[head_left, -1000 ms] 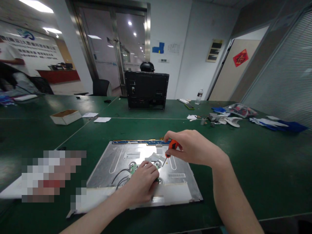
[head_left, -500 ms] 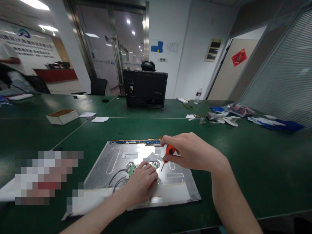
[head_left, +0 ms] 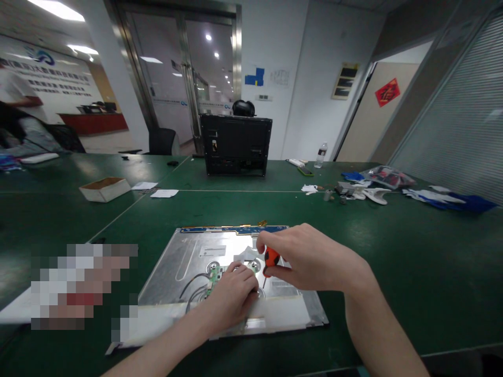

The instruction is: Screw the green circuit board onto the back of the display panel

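Note:
A flat silver display panel (head_left: 167, 264) lies face-down on the green table, a narrow blue circuit strip (head_left: 216, 230) along its far edge. Pressed over a small green circuit board (head_left: 214, 272) at the panel's middle, my left hand (head_left: 236, 288) has its fingers curled round the board's right part and hides much of it. My right hand (head_left: 314, 257) is closed on an orange-and-black screwdriver (head_left: 271, 256), its thin shaft pointing down just right of my left fingertips. Whether the tip touches anything cannot be made out. Dark cables (head_left: 192, 280) curve out left of the board.
A black monitor housing (head_left: 236, 146) stands across the table. Left of it lie an open box (head_left: 105, 189) and paper sheets (head_left: 164, 193). A bottle (head_left: 321, 155), bags (head_left: 389, 176) and loose parts lie at the far right. Pixelated items sit near left; people are at far left.
My right hand has lowered the screwdriver toward the panel, and its shaft is more upright. My left hand stays over the circuit board. The whole view has shifted slightly.

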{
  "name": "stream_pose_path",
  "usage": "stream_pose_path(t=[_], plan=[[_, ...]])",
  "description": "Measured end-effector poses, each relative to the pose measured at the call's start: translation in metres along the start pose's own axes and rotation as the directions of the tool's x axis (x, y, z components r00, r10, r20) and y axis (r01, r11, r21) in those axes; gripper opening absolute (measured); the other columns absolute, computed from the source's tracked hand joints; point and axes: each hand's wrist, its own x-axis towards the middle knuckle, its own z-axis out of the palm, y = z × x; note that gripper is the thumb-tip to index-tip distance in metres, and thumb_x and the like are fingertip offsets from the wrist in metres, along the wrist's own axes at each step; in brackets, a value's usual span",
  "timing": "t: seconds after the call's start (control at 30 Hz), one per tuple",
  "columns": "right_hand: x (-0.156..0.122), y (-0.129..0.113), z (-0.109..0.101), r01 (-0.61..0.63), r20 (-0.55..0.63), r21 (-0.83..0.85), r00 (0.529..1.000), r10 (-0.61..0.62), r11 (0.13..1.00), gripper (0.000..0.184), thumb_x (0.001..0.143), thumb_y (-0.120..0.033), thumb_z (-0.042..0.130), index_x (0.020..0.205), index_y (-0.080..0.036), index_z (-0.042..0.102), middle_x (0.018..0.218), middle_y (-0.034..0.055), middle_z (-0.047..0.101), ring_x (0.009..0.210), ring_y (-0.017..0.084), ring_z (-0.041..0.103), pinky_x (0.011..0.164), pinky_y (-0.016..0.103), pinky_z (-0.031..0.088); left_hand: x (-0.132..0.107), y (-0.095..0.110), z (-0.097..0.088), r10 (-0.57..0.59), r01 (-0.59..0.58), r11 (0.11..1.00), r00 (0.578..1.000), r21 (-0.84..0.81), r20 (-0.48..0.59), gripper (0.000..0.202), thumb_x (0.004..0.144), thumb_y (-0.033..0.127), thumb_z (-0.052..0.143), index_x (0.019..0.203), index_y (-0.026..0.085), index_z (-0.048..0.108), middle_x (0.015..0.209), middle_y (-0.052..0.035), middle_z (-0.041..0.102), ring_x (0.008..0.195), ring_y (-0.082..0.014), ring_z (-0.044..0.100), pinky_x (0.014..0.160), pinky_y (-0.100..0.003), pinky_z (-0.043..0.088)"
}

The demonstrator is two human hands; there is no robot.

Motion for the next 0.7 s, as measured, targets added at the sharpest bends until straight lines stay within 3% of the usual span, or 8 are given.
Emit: stream_pose_path(t=[0.37, 0.7], plan=[[-0.0006, 0.0019, 0.0039, 0.018, 0.074, 0.018, 0.997, -0.019, 1.0, 0.011, 0.082, -0.021, 0.057, 0.089, -0.023, 0.049, 0.083, -0.0013, 0.066, 0.071, 0.016, 0.058, 0.053, 0.027, 0.026, -0.0021, 0.0024, -0.0069, 0.007, -0.006, 0.999, 1.0, -0.038, 0.01, 0.012, 0.076, 0.011, 0.052, 0.082, 0.02, 0.057, 0.087, -0.004, 0.062, 0.088, -0.0214, 0.054, 0.089, -0.039, 0.034], [0.0028, 0.0011, 0.0098, 0.093, 0.096, 0.015, 0.991, -0.094, 0.996, 0.01, 0.084, -0.015, 0.054, 0.09, -0.021, 0.049, 0.089, 0.0001, 0.066, 0.077, 0.015, 0.059, 0.056, 0.025, 0.029, -0.0023, -0.001, -0.0004, -0.019, 0.019, 0.998, 1.0, -0.066, -0.004, 0.012, 0.077, 0.01, 0.053, 0.083, 0.02, 0.055, 0.093, -0.002, 0.062, 0.093, -0.0207, 0.054, 0.092, -0.038, 0.032]])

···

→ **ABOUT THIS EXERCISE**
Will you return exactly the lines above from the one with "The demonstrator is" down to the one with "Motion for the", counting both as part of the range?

→ **SOLUTION TO THE EXERCISE**
The demonstrator is two human hands; there is no robot.

Motion for the next 0.7 s, as measured, targets added at the sharpest bends until straight lines stay within 3% of the usual span, or 8 are given.

There is nothing further to the answer.